The young girl, a raven-haired beauty only half a year away from turning sixteen, sighed heavily, and did not look at the boy. “Sebastian, how many times must I tell you that you may call me Aslynn?”

  “I know that I may, Aslynn,” the boy said, saying her name with all the sass he could muster. “But my backside is still sore from the last time I slipped and called you by your name in front of Master Jabari. Imagine if I should address you so in front of the queen?”

  “You never see the queen. And besides, you forget I told Master Jabari it was all right for you to be familiar with me.”

  “You miss my point, Princess. If I should slip at court—”

  “It hardly matters to most, ’Bastian. They all look to Edward more than me. No one cares about the princess when there is a future king in my half-brother.”

  “I care,” said Sebastian, with the air of making an obvious point in a case the two argued on a regular basis. “As does your father, and Master Jabari and Mother Bette.”

  “I know.” Aslynn’s dark eyebrows drew together as she wrinkled her button nose. “But, I don’t care about being a princess, Sebastian. I want a friend who will call me Aslynn.”

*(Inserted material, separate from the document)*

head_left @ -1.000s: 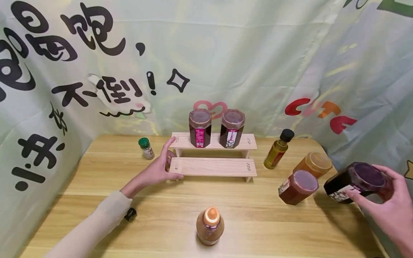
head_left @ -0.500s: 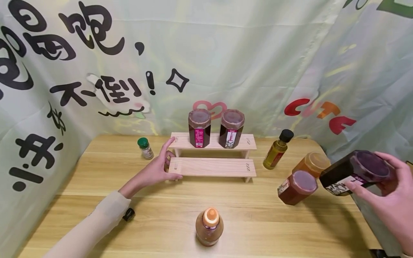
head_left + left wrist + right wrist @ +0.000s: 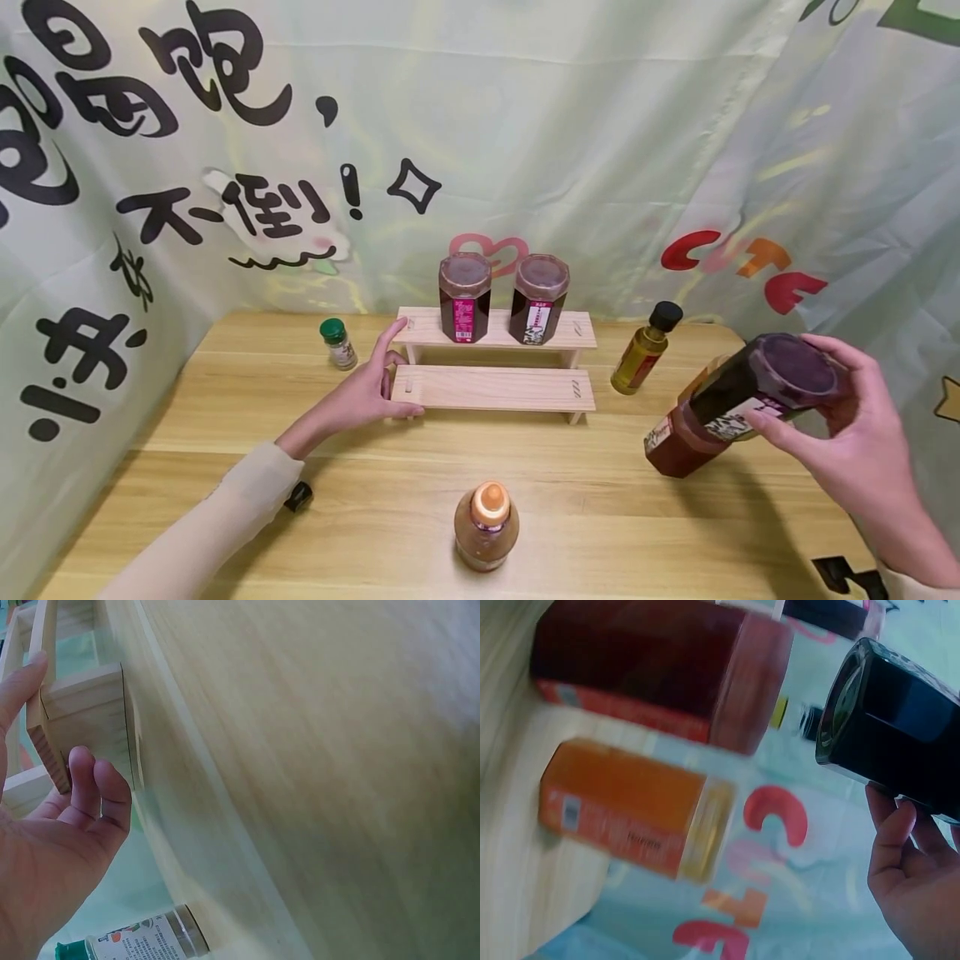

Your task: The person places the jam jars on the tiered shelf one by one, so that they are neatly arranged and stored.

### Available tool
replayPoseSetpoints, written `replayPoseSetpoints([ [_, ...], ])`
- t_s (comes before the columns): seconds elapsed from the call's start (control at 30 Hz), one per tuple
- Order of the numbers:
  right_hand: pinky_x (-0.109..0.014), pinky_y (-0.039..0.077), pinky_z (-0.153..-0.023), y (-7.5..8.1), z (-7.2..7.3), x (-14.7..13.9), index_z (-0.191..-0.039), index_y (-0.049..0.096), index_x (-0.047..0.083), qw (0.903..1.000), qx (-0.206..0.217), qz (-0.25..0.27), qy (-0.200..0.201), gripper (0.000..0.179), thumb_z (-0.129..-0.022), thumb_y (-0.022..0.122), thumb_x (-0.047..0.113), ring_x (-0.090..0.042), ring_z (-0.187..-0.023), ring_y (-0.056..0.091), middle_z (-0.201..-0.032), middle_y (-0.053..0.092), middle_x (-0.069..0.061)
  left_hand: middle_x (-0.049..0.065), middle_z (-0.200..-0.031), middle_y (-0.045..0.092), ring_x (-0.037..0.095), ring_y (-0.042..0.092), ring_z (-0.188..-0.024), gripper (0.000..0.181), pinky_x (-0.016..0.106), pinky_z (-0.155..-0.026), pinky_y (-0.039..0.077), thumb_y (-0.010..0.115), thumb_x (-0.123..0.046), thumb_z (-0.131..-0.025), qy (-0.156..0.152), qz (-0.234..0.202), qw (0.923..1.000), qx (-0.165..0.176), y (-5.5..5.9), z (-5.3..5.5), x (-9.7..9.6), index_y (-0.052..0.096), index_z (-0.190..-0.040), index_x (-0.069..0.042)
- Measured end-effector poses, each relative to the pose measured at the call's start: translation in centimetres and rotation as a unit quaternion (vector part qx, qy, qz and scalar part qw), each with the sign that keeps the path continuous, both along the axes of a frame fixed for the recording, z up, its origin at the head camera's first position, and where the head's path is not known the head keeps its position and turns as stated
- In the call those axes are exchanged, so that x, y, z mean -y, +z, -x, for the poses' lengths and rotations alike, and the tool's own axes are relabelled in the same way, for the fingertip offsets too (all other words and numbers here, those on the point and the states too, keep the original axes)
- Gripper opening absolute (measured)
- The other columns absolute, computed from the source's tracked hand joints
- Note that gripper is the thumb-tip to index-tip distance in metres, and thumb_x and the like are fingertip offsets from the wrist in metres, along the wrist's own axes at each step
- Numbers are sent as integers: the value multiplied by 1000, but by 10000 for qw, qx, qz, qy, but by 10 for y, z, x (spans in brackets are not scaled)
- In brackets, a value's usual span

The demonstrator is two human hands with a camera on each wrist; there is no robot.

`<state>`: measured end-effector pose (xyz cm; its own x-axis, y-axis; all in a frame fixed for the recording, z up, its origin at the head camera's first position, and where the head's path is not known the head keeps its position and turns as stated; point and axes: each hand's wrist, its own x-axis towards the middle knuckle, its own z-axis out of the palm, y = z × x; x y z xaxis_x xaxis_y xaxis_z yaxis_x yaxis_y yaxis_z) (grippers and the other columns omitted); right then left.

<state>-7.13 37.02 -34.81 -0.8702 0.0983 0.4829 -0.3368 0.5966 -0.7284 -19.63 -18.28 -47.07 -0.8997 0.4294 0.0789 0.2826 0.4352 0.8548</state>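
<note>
My right hand [image 3: 862, 433] holds a dark eight-sided jar [image 3: 731, 383] with a white label, tilted, its lid towards the palm. In the head view the jar overlaps a red-brown jar [image 3: 678, 446] and mostly hides an amber jar; in the right wrist view it is raised beside the red-brown jar and the amber jar [image 3: 626, 814]. My left hand [image 3: 371, 387] grips the left end of a two-tier wooden shelf [image 3: 487, 389], thumb at the lower tier's front edge, forefinger reaching to the upper tier. Two dark jars, a left one [image 3: 465, 300] and a right one [image 3: 540, 302], stand on the upper tier.
A green-capped spice jar [image 3: 339, 343] stands left of the shelf, just beyond the left hand. Right of the shelf is a black-capped oil bottle [image 3: 641, 354]. An orange-capped sauce bottle [image 3: 487, 533] stands at the front middle of the wooden table [image 3: 360, 517]. Printed cloth [image 3: 600, 150] hangs behind.
My right hand has carried the dark jar left and slightly up, from beside the red-brown and amber jars to over them. My left hand has stayed on the shelf.
</note>
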Motion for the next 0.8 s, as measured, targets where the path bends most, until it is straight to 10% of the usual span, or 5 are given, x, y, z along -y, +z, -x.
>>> replayPoseSetpoints([
  [0.43, -15, 55, -89, 1, 20, 57, -162, 43, 6, 9915, 97, 583, 1161, 105, -72, 86, -27, -15, -109, 69, -137, 63, -13, 12, -131, 67, 27, 64, -72, 141, 36, -62, 55, 102, -29, -80, 1, 12, 10000, 10, -1, 1, 1, -3, -171, -52],
  [0.63, -19, 56, -66, -1, 33, 83, -163, 43, 12, 9901, 160, 254, 1374, 107, -73, 92, -19, -17, -101, 67, -133, 63, -8, 11, -128, 68, 27, 64, -73, 141, 37, -61, 56, 102, -27, -81, -58, -44, 10000, -8, -2, 2, 1, -3, -171, -52],
  [0.8, -19, 53, -82, -7, 46, 103, -160, 46, 10, 9843, -68, 81, 1762, 106, -70, 96, -17, -17, -109, 65, -130, 66, -5, 11, -128, 68, 27, 65, -70, 141, 37, -60, 57, 102, -25, -81, -65, -31, 10000, -33, -1, 2, 2, -3, -171, -52],
])
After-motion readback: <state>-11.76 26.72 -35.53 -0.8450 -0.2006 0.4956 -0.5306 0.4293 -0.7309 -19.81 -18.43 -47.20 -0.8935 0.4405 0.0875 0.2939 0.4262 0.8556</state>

  “And tell you when you’re being a brat?” He turned in the saddle to whistle up the dog. “Artemis!”

  “Aye, that too.”

  “Well, brat. If we don’t go now, we’ll surely be soaked before we get back, and I’ll get hided for keeping you out.”

  Aslynn’s sea green eyes twinkled with mischief. “Can’t have that. I wager I make it back before you, and dry to boot.”

  “You’re on.” No sooner were the words out than both youths wheeled their horses back toward Castle Fair Haven, riding at breakneck speeds, leaving the mastiff to follow as fast as she could.

  ⇜⊂⊃⊂⊃⊂⊃⇝

  Jabari, the king’s Swordmaster, waited in the courtyard, hands on hips, as the two teens charged through the gate, narrowly avoiding collision with each other and the archway. Neither had given way.

  “I won!” Aslynn cried, vaulting out of the saddle as a young boy ran out to take her horse’s reins. “You saw, Master Jabari!” Her tanned features were flushed with excitement and her long black hair, completely unpinned, streamed over her shoulders in wild disarray. She raked it away from her face in a fierce gesture of pride.

  “I saw, all right. I saw the two of you racing like fools across broken ground, as likely to kill yourselves than not. Your Highness.”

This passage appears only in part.